How many relationships have you found yourself in and needed to take a step away to gain clarity? Some may say “screw it I don’t want this anymore and let it all go”. Others stay and just deal. We often find that we put ourselves in redundant situations. But the main focus is to just get yourself together, press that pause button, and analyze what you’re in that relationship for today. Taking a break for the right reasons could definitely help. Here are 5 reasons why you could use a break.

5. Your life is not the center of your world anymore. Sometimes we engulf ourselves into our partner that we dive so deep and forget who we are or even how to function doing just basic things on our own.
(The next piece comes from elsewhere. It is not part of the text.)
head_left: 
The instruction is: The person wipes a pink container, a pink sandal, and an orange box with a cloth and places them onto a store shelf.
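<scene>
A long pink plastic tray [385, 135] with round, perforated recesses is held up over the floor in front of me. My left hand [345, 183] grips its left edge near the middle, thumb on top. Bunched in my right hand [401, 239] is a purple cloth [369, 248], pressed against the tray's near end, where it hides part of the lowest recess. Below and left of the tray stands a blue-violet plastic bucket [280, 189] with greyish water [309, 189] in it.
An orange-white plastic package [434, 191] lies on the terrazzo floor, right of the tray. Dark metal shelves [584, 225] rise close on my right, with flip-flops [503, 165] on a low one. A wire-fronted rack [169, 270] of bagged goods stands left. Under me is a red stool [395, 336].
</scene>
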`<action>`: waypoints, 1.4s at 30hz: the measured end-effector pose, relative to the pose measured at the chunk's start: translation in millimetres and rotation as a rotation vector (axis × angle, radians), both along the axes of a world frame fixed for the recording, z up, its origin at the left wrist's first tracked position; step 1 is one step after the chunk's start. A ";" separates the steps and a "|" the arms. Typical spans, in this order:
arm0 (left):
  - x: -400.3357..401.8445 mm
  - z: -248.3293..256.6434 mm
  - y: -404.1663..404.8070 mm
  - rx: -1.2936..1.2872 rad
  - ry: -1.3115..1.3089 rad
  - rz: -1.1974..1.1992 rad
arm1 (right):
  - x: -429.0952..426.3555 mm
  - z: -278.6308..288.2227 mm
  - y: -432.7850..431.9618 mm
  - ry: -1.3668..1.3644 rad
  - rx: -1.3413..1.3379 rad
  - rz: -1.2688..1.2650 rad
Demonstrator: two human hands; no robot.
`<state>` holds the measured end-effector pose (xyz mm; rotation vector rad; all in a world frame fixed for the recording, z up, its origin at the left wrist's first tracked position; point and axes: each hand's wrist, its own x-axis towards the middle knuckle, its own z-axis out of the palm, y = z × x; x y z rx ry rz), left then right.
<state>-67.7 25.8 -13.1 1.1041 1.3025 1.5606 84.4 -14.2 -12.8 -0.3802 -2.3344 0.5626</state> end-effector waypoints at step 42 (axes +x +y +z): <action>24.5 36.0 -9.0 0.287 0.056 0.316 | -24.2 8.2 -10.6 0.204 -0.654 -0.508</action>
For example, you find it difficult shopping or choosing a nail polish or even what meal you want from the restaurant without your partner. You’ve choosen every little thing with your partner as if you don’t have a mind of your own. No More! Make your own choices and be comfortable with them.

4. He/She is beginning to ignore you or the things that are important to you. When you find yourself constantly repeating yourself to your partner about a topic or having a full blown hour long conversation that he/she doesn’t even remember anymore; it’s DISRESPECTFUL! Listening skills are so very important in a relationship! It’s part of communication!! And Communication is Key!!! Did you hear me, COMMUNICATION IS KEY, Ladies and Gentlemen. Seek out a therapist, I know it seems taboo for some but just one session could help. It can be a therapist just for yourself or for the both of you. All else fails talk to one of your unbiased friends or family member.

3. You’re not feeling loved. Playing a part-time role in a relationship is not fun. Nobody likes second place. You shouldn’t feel like you’re not sure how to plan a date night or a spontaneous time out with your partner just because he/she had plans you knew nothing about. Now don’t be confused with your partner’s career/life goals as his/her top priority because that’s probably what attracted you to your partner in the first place, but you knew that already right. If you and your partner speak on a daily basis or even live together it’s only fair he/she mentions their whereabouts and plans for the day or the weekend. Here’s an awkward situation to run into: Your partner’s mother calls and asks if you know where John* is tonite and you tell her you don’t know. She’s thinking what sorta partner doesn’t know where his/her loved one is, what sorta relationship is this. Now the mother assumes the relationship isn’t serious and may not take you serious either. Talk to your partner about everything even the smallest things, you may feel left out or part-time because your not communicating enough.

2. You’ve accepted all of his/her excuses and hear “it’s not that big of a deal”. Excuses should not be accepted. Your boss wouldn’t accept excessive late excuses so why would you accept them from your partner. You’re both trying to build a strong foundation in your relationship so don’t let cracks broaden until there’s no filler to smooth out the problems.

1. You haven’t let go of his/hers infidelity. For those that want it to work, find clarity in this situation; it’s gonna take forgiveness and mental focus to let go of the pain you feel. Don’t blame yourself and never let your partner blame you for they’re mistake. Infidelity hurts, don’t brainwash yourself into thinking this is your fault. If you’re married ’till death do us part’ seek counseling. If you’re not married but you want to make it work seek counseling and evaluate your goals as a couple. Maybe you both have grown in other directions and now it’s time to part. Relationships are investments. And your worth is gold. Take a break, if the relationship is worth it then you’ll get back together; if you’ve both grown apart, don’t worry you’ll be ok.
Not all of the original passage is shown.